Ineichen began his professional racing career in 2009, competing in a one-off event for ARAXA Racing in the Porsche Carrera Cup Germany. After a three year hiatus, he returned to compete with Stadler Motorsport at the Dubai 24 Hour, finishing sixth overall.

The following year, Ineichen began competing full time for the first time in his career, driving for Konrad Motorsport in the exclusively-Amateur B Class of the Porsche Carrera Cup Germany. In his inaugural full-time year of competition, Ineichen scored the class championship, winning eight of 17 races. In 2014, Ineichen won the class title for the second consecutive season, adding a class victory with Stadler Motorsport at the 2014 Dubai 24 Hour to his resume that same year. For the third consecutive season, in 2015, Ineichen claimed the Porsche Carrera Cup Germany B-Class title.

In 2016, Ineichen joined Grasser Racing Team for the ADAC GT Masters and Blancpain Endurance Series seasons. He would tally one victory in his opening season in the Blancpain series, taking victory at the Nürburgring with co-driver Mirko Bortolotti.

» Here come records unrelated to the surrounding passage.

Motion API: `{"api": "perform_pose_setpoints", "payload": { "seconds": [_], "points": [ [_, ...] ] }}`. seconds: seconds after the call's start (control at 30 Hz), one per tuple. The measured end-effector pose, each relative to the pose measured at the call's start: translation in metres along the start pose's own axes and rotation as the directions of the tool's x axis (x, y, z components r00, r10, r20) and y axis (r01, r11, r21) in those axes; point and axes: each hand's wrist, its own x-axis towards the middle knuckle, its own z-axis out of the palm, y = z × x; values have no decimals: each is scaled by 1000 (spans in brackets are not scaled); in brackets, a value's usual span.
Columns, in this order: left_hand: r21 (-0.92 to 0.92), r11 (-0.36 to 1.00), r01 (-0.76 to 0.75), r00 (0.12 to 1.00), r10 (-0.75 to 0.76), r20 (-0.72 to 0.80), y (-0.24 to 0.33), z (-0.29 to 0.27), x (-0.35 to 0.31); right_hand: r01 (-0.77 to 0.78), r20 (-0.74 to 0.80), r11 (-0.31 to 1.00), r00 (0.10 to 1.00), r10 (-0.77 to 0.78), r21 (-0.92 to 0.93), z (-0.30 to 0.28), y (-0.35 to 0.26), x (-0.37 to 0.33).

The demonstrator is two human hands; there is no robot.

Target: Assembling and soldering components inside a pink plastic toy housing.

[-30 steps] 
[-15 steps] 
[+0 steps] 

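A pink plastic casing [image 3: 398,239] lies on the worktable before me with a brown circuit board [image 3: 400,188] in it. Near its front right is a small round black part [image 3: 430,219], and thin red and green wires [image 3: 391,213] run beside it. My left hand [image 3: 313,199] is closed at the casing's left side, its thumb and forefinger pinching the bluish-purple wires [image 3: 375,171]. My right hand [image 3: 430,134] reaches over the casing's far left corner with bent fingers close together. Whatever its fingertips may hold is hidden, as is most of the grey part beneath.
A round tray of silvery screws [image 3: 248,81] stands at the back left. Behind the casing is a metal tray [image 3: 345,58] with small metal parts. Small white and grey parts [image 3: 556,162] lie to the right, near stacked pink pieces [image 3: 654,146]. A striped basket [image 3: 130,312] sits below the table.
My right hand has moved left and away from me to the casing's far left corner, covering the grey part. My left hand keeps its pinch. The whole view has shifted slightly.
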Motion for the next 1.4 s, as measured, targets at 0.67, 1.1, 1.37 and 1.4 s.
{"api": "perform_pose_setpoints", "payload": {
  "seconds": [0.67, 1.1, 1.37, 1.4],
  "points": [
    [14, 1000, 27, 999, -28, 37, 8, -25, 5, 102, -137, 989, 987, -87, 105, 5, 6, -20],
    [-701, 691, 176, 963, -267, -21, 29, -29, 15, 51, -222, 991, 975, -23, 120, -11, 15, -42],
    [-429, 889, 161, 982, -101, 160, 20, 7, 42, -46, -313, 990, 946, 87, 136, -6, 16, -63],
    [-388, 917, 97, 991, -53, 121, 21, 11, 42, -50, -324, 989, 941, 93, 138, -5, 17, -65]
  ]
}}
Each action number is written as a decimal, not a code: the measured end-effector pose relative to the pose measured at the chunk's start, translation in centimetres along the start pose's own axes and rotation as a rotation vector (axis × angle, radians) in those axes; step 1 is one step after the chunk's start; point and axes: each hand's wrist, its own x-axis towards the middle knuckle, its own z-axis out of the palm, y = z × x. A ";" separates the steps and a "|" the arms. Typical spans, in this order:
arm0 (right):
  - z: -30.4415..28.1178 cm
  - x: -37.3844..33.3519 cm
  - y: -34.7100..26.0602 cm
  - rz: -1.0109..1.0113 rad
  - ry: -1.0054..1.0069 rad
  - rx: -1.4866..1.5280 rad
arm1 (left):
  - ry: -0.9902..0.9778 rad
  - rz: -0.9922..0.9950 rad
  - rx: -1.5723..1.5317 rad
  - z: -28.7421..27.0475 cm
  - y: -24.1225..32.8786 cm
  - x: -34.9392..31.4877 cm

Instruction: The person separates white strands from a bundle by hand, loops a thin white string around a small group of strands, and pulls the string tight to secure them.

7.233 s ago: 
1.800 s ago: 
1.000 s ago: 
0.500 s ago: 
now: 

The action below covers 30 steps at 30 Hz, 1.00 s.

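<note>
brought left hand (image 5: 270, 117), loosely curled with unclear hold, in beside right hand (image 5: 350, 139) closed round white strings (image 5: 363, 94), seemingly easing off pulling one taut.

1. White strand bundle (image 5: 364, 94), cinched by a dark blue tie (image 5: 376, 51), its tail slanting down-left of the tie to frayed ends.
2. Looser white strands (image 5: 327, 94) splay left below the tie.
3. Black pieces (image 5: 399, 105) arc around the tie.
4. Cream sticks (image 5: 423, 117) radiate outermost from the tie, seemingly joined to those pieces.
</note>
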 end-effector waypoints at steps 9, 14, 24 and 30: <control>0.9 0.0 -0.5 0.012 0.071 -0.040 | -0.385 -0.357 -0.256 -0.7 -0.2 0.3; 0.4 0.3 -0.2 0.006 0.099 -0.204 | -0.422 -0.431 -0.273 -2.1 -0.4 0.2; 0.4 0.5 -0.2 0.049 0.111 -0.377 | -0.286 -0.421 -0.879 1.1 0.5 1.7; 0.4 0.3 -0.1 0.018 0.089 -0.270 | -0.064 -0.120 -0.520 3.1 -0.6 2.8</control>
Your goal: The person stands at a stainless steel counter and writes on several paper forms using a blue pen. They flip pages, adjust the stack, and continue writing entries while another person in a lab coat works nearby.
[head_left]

In 2018, Ineichen was part of the Grasser Racing Team entry that won the GTD class at the 24 Hours of Daytona. The following season, Ineichen claimed his second class victory in as many seasons at Daytona, also taking class honors at the 12 Hours of Sebring.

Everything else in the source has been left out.